M08C07: Integrating Pure FuncPipe Core with Async Edges Cleanly¶

Module 08 – Main Track Core

Main track: Cores 1–10 (Async / Concurrent Pipelines → Production).
This is a required core. The pure synchronous core is the crown jewel of the entire system — and it must never be polluted by await, event loops, or any knowledge that it is running asynchronously.

Progression Note¶

Module 8 is Async FuncPipe & Backpressure — the lightweight, production-grade concurrency layer that sits directly on top of Module 7’s effect boundaries.

Module	Focus	Key Outcomes
7	Effect Boundaries & Resource Safety	Ports & adapters, capability interfaces, resource-safe effect isolation
8	Async FuncPipe & Backpressure	Async streams, bounded queues, timeouts/retries, fairness & rate limiting
9	FP Across Libraries and Frameworks	Stdlib FP, data/ML stacks, web/CLI/distributed integration
10	Refactoring, Performance, and Future-Proofing	Systematic refactors, performance budgets, governance & evolution

Core question
How do you keep the pure, synchronous FuncPipe core 100 % untouched and instantly unit-testable while still running it efficiently inside a real async, concurrent, backpressure-aware, resilient production pipeline?

We take the pure RAG core we have built since Module 1 and ask the question every scaling team eventually faces:

“Why did my beautiful pure core turn into an untestable async mess full of await, try/except httpx.TimeoutException, and event-loop dependencies?”

The naïve pattern everyone writes first:

# BEFORE – async creep destroys the core
async def rag_god_async(path: str) -> list[EmbeddedChunk]:
    async with aiofiles.open(path) as f:
        lines = [l async for l in f]
    docs = [parse_sync(l) for l in lines]
    cleaned = [await clean_doc_async(d) for d in docs]      # await in core
    chunks = [c for d in cleaned for c in chunk_sync(d)]
    embeddings = await asyncio.gather(*[model.aencode(c.text) for c in chunks])
    ...

Async everywhere, core untestable without an event loop, impossible to reason about mathematically.

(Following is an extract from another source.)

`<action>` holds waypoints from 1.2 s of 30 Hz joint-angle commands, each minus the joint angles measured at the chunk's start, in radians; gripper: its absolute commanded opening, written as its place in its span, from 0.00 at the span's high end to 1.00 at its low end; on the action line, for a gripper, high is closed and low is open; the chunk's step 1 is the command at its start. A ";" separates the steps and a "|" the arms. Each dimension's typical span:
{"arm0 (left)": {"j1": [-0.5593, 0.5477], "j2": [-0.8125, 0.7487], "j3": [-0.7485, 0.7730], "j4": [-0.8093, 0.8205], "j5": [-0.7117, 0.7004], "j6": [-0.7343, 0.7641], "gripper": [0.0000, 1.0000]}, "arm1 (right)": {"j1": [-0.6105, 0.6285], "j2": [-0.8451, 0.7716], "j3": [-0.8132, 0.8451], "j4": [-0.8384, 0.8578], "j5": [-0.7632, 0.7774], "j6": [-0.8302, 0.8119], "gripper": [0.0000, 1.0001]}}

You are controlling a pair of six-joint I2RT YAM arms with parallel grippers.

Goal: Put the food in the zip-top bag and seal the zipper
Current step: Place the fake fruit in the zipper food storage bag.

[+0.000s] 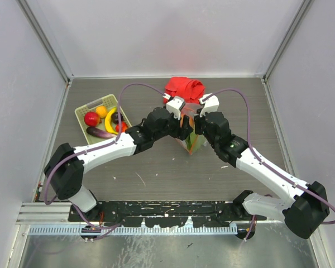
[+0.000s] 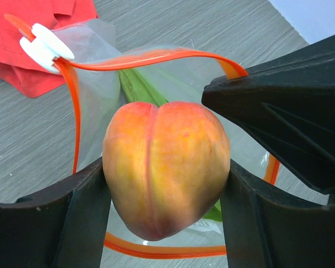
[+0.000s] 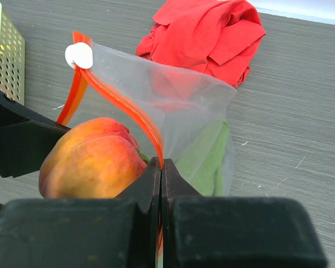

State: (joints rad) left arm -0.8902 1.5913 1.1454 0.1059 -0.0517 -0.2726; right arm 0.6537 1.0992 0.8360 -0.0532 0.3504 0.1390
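Note:
My left gripper (image 2: pixel 164 206) is shut on an orange-red toy peach (image 2: pixel 164 167) and holds it over the open mouth of the clear zip-top bag (image 2: pixel 95 56). The red-orange zipper (image 2: pixel 156 56) loops around the peach, with a white slider (image 2: pixel 44 47) at its far end. A green piece (image 3: pixel 204 156) lies inside the bag. My right gripper (image 3: pixel 162 167) is shut on the zipper edge (image 3: pixel 128 109) and holds the bag (image 1: pixel 191 139) upright. More food sits in the basket (image 1: pixel 84 110): red piece (image 1: pixel 91 118), orange piece (image 1: pixel 101 111), yellow banana (image 1: pixel 109 120), purple piece (image 1: pixel 99 133).
A crumpled red cloth (image 1: pixel 184 88) lies just behind the bag; it also shows in the right wrist view (image 3: pixel 204 33). The pale green basket stands at the left of the grey table. Walls close the table at the back and sides.

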 commanded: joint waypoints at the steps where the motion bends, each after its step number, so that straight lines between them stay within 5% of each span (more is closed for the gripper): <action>1: -0.007 -0.006 0.052 0.020 -0.044 -0.006 0.39 | 0.007 -0.033 0.026 0.062 -0.007 0.016 1.00; 16: -0.013 -0.015 0.045 0.003 -0.077 -0.027 0.16 | 0.007 -0.028 0.024 0.070 -0.011 0.016 1.00; 36: -0.012 -0.262 0.006 -0.238 -0.156 -0.176 0.15 | 0.007 -0.028 0.016 0.077 -0.007 0.022 1.00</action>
State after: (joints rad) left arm -0.8993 1.4200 1.1553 -0.0513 -0.1429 -0.3939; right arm 0.6548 1.0992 0.8360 -0.0525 0.3386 0.1444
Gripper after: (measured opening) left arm 0.846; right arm 0.035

The production pattern: the core is 100 % synchronous and pure (all domain functions return Result). Async edges return descriptions. Lifts turn sync Result-returning functions into async descriptions. CPU-bound core steps run in a thread pool. The shell drives everything.

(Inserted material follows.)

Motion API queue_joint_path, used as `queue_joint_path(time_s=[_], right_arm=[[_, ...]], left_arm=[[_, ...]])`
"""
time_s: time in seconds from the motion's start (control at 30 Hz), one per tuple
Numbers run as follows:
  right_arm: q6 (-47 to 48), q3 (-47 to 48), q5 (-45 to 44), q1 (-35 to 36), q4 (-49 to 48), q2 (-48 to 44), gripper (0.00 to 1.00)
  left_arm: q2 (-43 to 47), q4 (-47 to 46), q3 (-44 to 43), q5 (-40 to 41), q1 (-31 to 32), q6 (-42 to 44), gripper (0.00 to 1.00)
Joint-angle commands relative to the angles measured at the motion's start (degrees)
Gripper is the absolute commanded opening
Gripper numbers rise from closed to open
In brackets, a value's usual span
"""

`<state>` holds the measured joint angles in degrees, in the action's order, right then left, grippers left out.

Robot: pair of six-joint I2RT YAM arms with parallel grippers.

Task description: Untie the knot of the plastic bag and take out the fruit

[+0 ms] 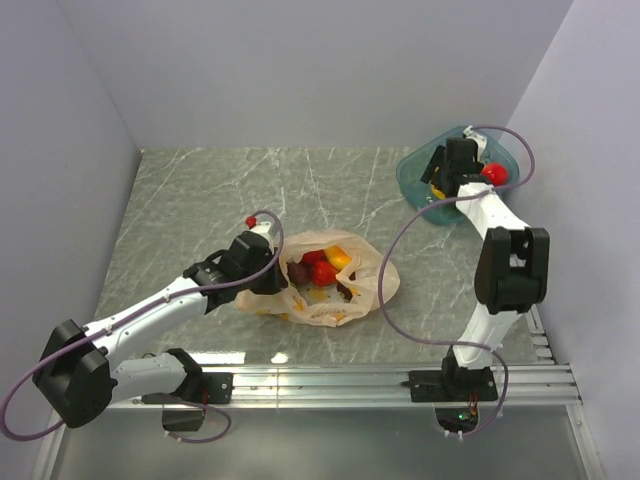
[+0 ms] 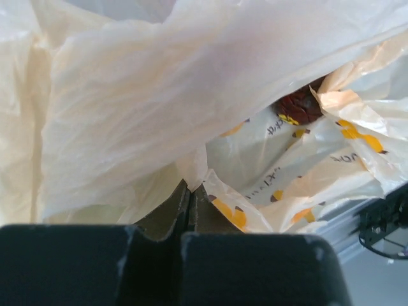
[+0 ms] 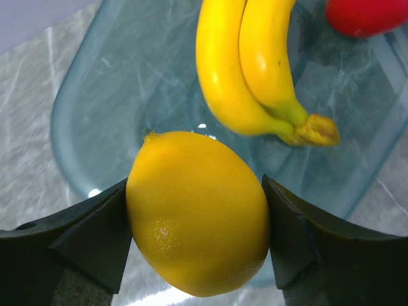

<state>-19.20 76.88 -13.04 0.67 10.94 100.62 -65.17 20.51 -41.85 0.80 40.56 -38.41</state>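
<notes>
The pale-orange plastic bag [image 1: 345,290] lies open at the table's middle, with red, yellow and dark fruit [image 1: 322,270] showing in its mouth. No knot shows. My left gripper [image 2: 190,191] is shut on the bag's thin plastic [image 2: 159,108] at its left rim [image 1: 268,275]; a dark fruit [image 2: 298,107] shows inside. My right gripper [image 3: 197,223] is shut on a yellow lemon [image 3: 197,213] and holds it above the teal tub [image 3: 115,83], which holds bananas [image 3: 248,70] and a red fruit [image 3: 360,14]. In the top view the right gripper [image 1: 445,175] is over the tub [image 1: 415,170].
The tub stands at the back right near the right wall. A red fruit [image 1: 493,172] lies in it. Grey walls close in the left, back and right. A metal rail [image 1: 330,385] runs along the near edge.
</notes>
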Motion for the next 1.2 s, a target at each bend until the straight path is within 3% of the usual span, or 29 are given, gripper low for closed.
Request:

# AFTER – pure sync core + thin async shell
def pure_rag_core(
    raw_lines: list[str],
    env: RagEnv,
) -> Result[list[EmbeddedChunk], ErrInfo]:
    return (
        Ok(raw_lines)
        .and_then(lambda lines: result_traverse(lines, parse_line_sync))
        .and_then(lambda docs: result_traverse(docs, lambda d: clean_doc_sync(d, env)))
        .and_then(lambda docs: result_traverse(docs, lambda d: chunk_doc_sync(d, env)))   # list[list[Chunk]]
        .and_then(lambda chunk_lists: Ok([chunk for chunks in chunk_lists for chunk in chunks]))  # explicit flatten
        .and_then(lambda chunks: result_traverse(chunks, prepare_embed_sync))
        .and_then(lambda reqs: result_traverse(reqs, embed_sync))  # fake sync embed for core tests
    )

def async_rag_description(
    storage: StoragePort,
    path: str,
    env: RagEnv,
    executor: Executor,
) -> AsyncGen[EmbeddedChunk]:
    raw_lines   = async_fetch_raw_lines(storage, path)
    parsed      = async_gen_map(raw_lines, lift_sync(parse_line_sync))
    cleaned     = async_gen_map(parsed, lambda doc: lift_sync_with_executor(clean_doc_sync, executor)(doc, env))
    chunked     = async_gen_flat_map(cleaned, lambda doc: lift_sync_gen_with_executor(chunk_doc_sync, executor)(doc, env))
    prepared    = async_gen_map(chunked, lift_sync_with_executor(prepare_embed_sync, executor))
    embedded    = async_gen_map(prepared, async_embed_request)
    return async_gen_rate_limited(async_gen_fair_merge([embedded]), rate_policy)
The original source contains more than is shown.